ABOUT THIS EXERCISE> Quote the records below word for word, please, from the very first line through the one that contains "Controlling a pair", and nothing beyond it.

Records drawn from a dataset:
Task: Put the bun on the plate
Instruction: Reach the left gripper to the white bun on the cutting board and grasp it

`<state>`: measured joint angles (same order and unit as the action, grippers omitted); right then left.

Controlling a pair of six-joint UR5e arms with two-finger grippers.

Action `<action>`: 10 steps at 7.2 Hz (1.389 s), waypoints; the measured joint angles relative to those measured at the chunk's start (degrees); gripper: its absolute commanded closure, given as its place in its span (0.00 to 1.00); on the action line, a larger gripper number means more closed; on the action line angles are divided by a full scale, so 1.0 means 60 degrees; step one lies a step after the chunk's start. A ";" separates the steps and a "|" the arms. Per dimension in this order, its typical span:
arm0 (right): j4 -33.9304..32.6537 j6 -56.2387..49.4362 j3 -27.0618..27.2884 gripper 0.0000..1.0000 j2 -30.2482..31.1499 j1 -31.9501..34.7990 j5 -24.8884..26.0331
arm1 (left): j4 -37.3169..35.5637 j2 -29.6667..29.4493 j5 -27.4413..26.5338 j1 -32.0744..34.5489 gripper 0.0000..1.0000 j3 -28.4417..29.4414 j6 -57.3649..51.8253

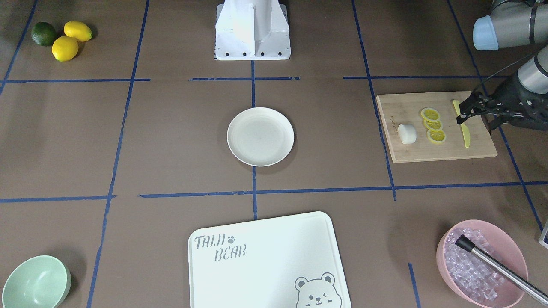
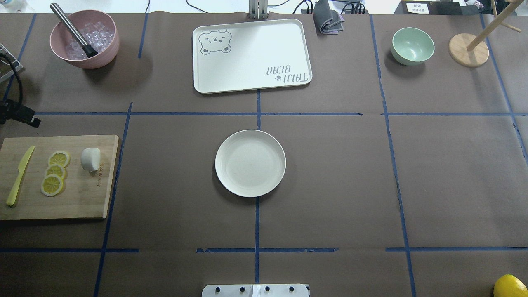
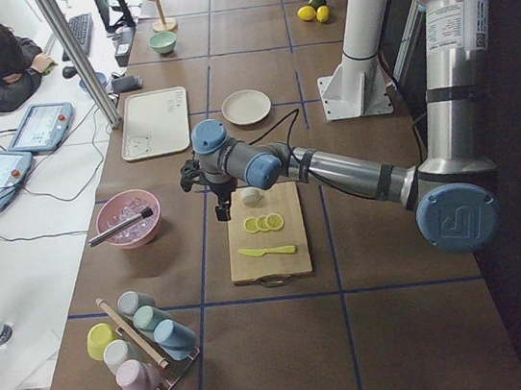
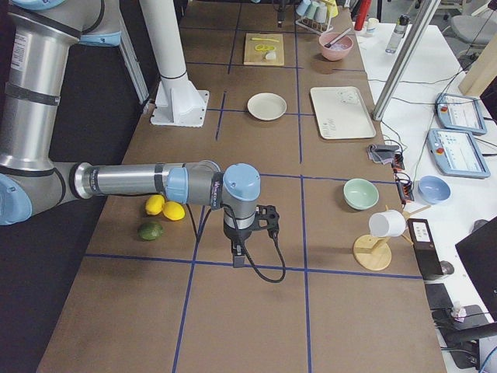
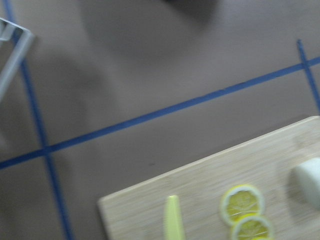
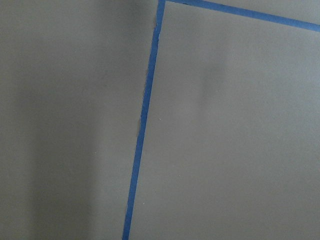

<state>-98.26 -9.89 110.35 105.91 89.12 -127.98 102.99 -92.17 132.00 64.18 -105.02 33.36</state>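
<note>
The bun [image 1: 406, 133] [image 2: 90, 159] is a small white lump lying on the wooden cutting board [image 1: 436, 149] beside three lemon slices [image 1: 433, 125] and a yellow knife [image 1: 465, 134]. At the table's centre sits the cream plate [image 1: 260, 137] [image 2: 250, 163], with nothing on it. My left gripper [image 1: 464, 110] [image 3: 218, 203] hovers over the board's knife end, open and holding nothing, a short way from the bun. The left wrist view catches the bun [image 5: 310, 180] at its right edge. My right gripper [image 4: 238, 252] hangs over bare table far from the plate; I cannot tell its state.
A pink bowl [image 1: 481, 261] of ice with a metal tool stands near the board. The white bear-print board [image 1: 265, 261] lies beyond the plate, and a mint bowl [image 1: 36, 282], two lemons and a lime [image 1: 64, 36] and a mug tree [image 2: 468, 49] sit on the right arm's side.
</note>
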 measured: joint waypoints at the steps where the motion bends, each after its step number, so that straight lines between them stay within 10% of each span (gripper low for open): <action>1: 0.0000 0.0006 -0.0004 0.00 0.0000 0.0000 0.0001 | 0.0316 -0.0043 -0.0485 -0.0642 0.00 -0.0092 0.1219; 6: 0.0000 0.0021 -0.0008 0.00 0.0000 0.0001 0.0002 | 0.1038 -0.0398 -0.2362 -0.3333 0.04 0.0504 0.3272; 8: 0.0000 0.0032 -0.0008 0.00 0.0000 0.0001 -0.0007 | 0.1115 -0.0514 -0.2406 -0.3481 0.74 0.0805 0.3223; 10: 0.0000 0.0047 -0.0008 0.00 0.0000 0.0001 -0.0012 | 0.1100 -0.0553 -0.2382 -0.3488 0.82 0.0785 0.3215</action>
<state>-98.26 -9.61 110.30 105.91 89.12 -128.05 109.59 -95.49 117.71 43.25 -100.31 52.65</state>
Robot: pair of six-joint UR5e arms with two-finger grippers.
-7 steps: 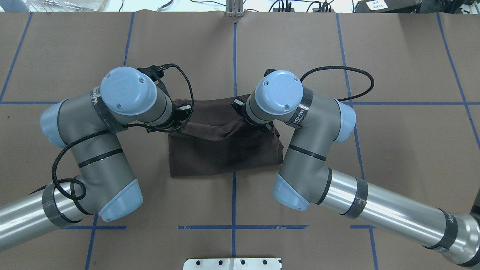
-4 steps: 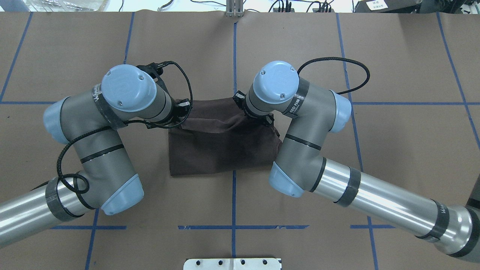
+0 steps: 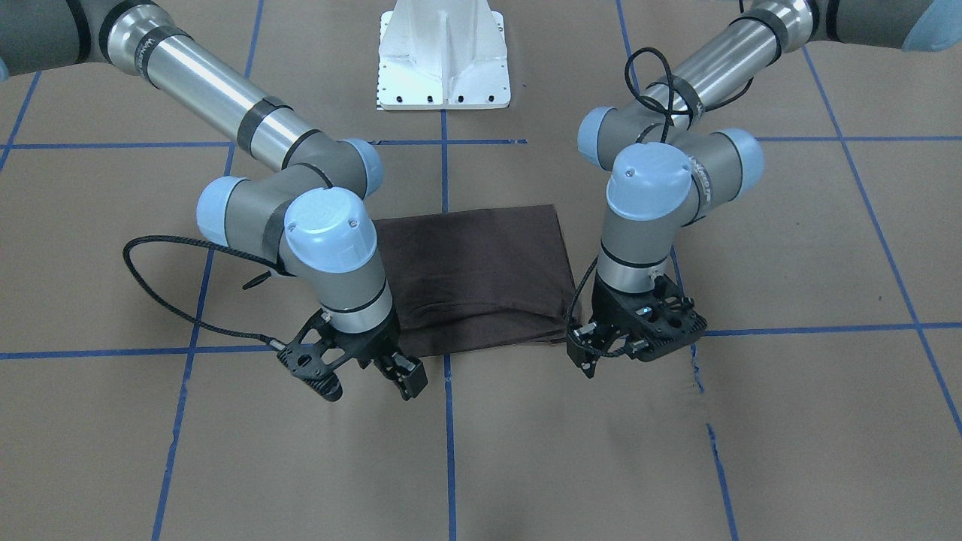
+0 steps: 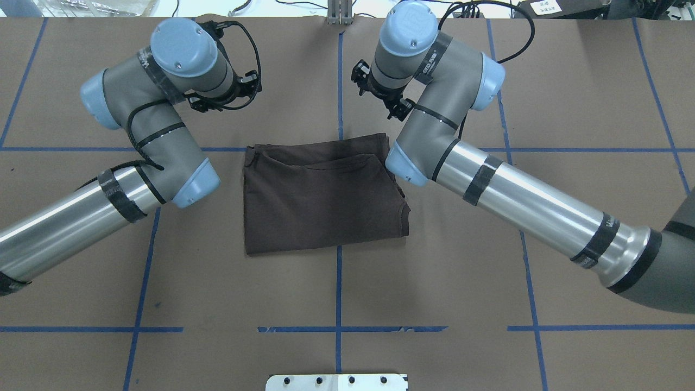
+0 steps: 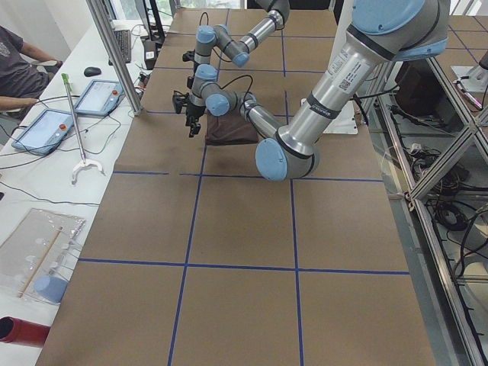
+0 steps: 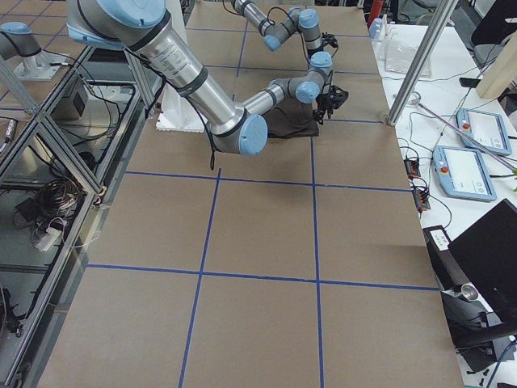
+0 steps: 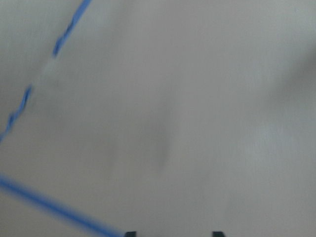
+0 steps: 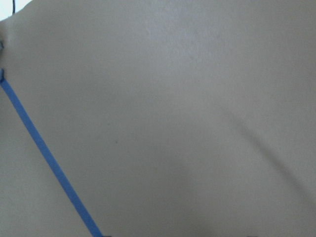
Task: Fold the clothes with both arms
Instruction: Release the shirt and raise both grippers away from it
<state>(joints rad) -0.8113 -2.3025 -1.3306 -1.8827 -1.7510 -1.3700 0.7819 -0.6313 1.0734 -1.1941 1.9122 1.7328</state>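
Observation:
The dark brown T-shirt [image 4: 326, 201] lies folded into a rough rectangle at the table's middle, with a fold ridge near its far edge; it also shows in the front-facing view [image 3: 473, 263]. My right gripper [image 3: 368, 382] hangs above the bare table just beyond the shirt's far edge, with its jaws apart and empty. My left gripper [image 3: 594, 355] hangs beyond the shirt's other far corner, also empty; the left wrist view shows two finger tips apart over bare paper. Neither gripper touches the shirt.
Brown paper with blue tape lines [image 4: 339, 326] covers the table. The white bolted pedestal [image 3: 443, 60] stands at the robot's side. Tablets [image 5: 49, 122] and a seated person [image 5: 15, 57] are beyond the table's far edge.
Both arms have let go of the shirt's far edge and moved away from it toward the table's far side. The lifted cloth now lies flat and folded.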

PROBLEM SOLUTION>
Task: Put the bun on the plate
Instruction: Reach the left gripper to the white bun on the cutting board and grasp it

`<state>`: measured joint angles (same order and unit as the action, grippers omitted); right then left.

Controlling a pair of six-joint UR5e arms with two-finger grippers.

What came before makes up the full response.